**Prompt:** Starting at the line that contains "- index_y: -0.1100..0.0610" in the listing below, write out every line word for word until you have written the line that contains "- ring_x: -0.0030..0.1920".

═══ Data provided ═══

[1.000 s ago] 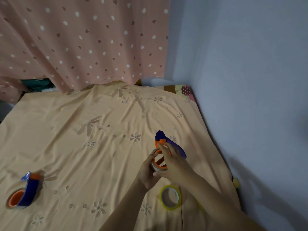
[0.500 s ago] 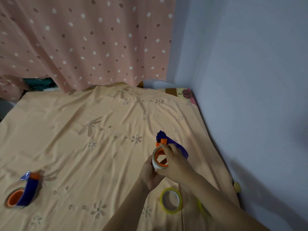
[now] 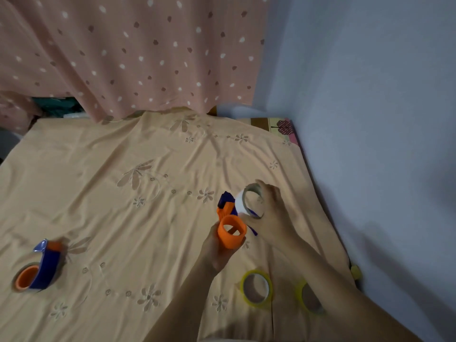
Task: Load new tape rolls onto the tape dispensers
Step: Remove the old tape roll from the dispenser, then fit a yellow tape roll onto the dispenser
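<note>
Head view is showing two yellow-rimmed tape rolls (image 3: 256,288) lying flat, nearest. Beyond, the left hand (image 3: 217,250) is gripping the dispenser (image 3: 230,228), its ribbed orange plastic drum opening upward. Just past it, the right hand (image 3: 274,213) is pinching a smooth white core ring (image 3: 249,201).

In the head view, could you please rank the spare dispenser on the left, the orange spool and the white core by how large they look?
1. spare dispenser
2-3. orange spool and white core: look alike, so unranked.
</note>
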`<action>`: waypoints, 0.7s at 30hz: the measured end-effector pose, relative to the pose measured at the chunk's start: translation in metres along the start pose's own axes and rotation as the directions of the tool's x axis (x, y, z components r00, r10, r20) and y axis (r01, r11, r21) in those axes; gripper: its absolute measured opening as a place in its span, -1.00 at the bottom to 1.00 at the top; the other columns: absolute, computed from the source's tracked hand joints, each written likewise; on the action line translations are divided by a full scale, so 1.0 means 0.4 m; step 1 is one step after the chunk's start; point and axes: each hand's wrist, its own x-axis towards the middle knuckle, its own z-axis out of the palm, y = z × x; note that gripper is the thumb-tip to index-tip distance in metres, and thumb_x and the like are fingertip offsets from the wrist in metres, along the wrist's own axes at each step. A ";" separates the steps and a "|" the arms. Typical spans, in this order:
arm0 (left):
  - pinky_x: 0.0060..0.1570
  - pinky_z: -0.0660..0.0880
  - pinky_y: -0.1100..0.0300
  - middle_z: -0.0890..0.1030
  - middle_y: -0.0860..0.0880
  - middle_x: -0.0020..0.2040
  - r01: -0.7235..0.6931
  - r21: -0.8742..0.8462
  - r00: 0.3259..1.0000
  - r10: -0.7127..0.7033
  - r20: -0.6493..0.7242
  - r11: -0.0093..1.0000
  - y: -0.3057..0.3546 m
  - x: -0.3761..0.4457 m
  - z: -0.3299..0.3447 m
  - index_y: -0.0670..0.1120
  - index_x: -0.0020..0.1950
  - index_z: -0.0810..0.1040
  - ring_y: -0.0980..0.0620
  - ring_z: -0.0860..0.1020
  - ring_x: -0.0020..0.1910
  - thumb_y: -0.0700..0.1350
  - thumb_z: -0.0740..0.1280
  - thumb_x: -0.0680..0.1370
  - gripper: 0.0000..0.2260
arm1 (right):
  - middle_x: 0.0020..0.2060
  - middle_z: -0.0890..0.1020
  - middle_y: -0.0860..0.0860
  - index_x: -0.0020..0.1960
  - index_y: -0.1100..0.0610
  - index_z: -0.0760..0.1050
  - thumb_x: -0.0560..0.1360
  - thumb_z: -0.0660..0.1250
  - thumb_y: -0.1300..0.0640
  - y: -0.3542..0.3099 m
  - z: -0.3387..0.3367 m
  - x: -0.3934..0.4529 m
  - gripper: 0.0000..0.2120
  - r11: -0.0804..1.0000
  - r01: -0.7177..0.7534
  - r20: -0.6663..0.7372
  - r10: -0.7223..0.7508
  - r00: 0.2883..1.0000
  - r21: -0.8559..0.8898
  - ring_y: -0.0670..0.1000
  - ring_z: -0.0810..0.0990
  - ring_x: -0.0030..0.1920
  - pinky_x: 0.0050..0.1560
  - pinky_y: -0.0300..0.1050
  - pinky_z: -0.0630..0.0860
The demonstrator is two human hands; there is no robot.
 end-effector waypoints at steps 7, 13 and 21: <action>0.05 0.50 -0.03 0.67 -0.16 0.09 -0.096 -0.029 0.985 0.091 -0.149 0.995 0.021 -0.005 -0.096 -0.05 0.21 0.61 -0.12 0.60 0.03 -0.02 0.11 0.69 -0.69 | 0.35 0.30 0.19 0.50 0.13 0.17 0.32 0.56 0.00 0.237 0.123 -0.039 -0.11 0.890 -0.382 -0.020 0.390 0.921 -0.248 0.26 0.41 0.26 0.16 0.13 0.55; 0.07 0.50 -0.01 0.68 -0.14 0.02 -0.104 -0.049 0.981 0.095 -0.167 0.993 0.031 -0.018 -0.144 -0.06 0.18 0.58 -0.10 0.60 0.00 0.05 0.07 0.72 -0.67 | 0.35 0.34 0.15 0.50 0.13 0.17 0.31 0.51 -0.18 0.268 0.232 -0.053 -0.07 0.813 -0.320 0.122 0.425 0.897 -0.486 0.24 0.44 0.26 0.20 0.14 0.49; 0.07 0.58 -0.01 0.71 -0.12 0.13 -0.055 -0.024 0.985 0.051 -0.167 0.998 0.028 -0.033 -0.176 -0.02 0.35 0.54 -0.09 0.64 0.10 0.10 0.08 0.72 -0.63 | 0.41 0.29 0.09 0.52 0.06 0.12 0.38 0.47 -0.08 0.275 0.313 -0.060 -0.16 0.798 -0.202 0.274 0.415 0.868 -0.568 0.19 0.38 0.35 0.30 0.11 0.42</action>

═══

**Answer to this problem:**
  - index_y: -0.1100..0.0610
  - index_z: -0.0760..0.1050
  - thumb_x: -0.0560..0.1360
  - thumb_z: -0.0660..0.1250
  - thumb_y: -0.1300..0.0640
  - y: -0.3542..0.3099 m
  - z: -0.3387..0.3367 m
  - x: -0.3934..0.4529 m
  - gripper: 0.0000..0.2120
  - r11: -0.0804..1.0000
  - r01: -0.7177..0.7534
  - r20: -0.6663..0.7372
  - r10: -0.7223..0.7508
  - r00: 0.2883..1.0000
  - r21: -0.8559..0.8898
  - ring_y: -0.0670..0.1000
  - ring_z: -0.0810..0.0990
  - ring_x: -0.0030..0.1920

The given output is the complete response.